La Fiorentina si interroga su Palladino. Ma quel rinnovo...

In mezzo c’è la squadra che sta finendo una stagione con pochi sorrisi e tante contraddizioni. È uscita dalla Coppa Italia perdendo ai rigori contro l’Empoli al Franchi, è uscita dalla Conference in semifinale al primo vero ostacolo di rilievo (il Betis) e ora rischia fortemente di non conquistare un posto in Europa. I risultati sono questi e sono stati accompagnati da un gioco che non ha entusiasmato i fiorentini, tranne alcune gare, non molte per la verità. La Fiorentina invece di fare bottino pieno con l’ultima (Monza) e penultima (Venezia) della classifica in queste quattro partite ha conquistato appena due punti. È tutto questo che viene imputato a Palladino. Ma la stagione della Fiorentina e del suo allenatore non è tutta qui. C’è anche il record storico eguagliato di otto vittorie di fila, ci sono i successi contro le grandi, la Lazio battuta due volte, poi la Juventus (3-0), la Roma (5-1), il Milan (2-1), l’Inter (3-0), l’Atalanta (1-0), il Bologna (3-2) sempre al Franchi, solo il Napoli è escluso dalla lista. Non era mai successo prima.  

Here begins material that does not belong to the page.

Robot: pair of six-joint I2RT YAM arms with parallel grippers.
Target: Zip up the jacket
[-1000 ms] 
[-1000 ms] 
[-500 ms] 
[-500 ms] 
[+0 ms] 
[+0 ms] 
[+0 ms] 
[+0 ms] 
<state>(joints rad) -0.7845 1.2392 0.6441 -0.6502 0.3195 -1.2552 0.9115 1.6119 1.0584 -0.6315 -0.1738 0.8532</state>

Non si possono disconoscere a Palladino il clamoroso rilancio di Kean, l’intuizione di schierare Bove sulla fascia, ma con i compiti del centrocampista, per dare equilibrio alla squadra, la valorizzazione di Comuzzo e l’esplosione di Mandragora. Al tempo stesso bisogna chiedersi perché ha aspettato tanto, a inizio stagione, a passare dalla difesa a tre (con Biraghi fuori ruolo: lo dicevano e lo scrivevano tutti) alla difesa a quattro, così come ha impiegato troppo tempo per costruire un centrocampo a tre dopo che con due soli mediani la squadra imbarcava acqua da tutte le parti. Bisognerebbe capire anche il motivo per cui il miglior giocatore della Fiorentina sul piano tecnico, nonché l’acquisto più costoso, Albert Gudmundsson, non abbia quasi mai ritrovato la condizione di Genova. 
Se l’oggetto del contendere è Palladino (e lo è davvero, forse più di Pradé), è necessario ragionarci con la mente fredda, senza reazioni di pancia. Appena dodici giorni fa, la Fiorentina lo ha confermato fino al 2027 perché crede in questo giovane allenatore, immaginarne un licenziamento a fine stagione è difficile, sarebbe come rimangiarsi una scelta di base, un’impostazione non solo tecnica ma anche politica, un dietro-front di sola delusione. Al tempo stesso, andare avanti anche il prossimo anno in questa situazione, con i tifosi in rivolta e l’allenatore sempre in discussione, porterebbe a un clima difficile da sopportare per la squadra, soprattutto in una società teleguidata da New York e diretta da due soli dirigenti. È davvero un momento complesso.